Required action: In the records below, find the line containing "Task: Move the"; give it again exactly, along with every line that follows, and nothing else.

Extracted information:
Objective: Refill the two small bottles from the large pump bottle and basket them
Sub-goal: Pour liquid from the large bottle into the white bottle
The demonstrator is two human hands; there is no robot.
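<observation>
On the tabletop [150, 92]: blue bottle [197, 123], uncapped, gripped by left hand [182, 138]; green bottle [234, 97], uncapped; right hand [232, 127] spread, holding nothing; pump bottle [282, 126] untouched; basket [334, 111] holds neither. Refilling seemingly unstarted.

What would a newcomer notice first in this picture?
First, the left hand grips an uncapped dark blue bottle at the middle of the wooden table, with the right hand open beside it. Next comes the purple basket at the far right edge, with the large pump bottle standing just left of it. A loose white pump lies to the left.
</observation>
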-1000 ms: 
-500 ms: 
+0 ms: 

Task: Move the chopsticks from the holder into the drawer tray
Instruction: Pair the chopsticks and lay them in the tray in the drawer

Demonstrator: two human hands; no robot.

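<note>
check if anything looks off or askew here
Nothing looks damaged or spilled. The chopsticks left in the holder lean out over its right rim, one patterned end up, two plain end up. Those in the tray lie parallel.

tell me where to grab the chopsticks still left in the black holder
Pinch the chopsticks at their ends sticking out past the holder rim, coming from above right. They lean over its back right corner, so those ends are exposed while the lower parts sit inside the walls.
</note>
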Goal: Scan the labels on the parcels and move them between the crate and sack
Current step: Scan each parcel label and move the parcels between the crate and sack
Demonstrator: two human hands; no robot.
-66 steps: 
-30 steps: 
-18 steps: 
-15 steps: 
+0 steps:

Exercise solution:
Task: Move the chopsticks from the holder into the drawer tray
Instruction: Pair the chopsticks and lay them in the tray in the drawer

Demonstrator: two human hands; no robot.

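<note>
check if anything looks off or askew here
Nothing looks damaged or spilled. The chopsticks left in the holder lean out over its right rim, one patterned end up, two plain end up. Those in the tray lie parallel.

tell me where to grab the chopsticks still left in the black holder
Pinch the chopsticks at their ends sticking out past the holder rim, coming from above right. They lean over its back right corner, so those ends are exposed while the lower parts sit inside the walls.
</note>
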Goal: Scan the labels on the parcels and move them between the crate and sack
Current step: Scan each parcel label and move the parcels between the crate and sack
Demonstrator: two human hands; no robot.
-66 steps: 
-30 steps: 
-18 steps: 
-15 steps: 
+0 steps:

The answer given above is complete.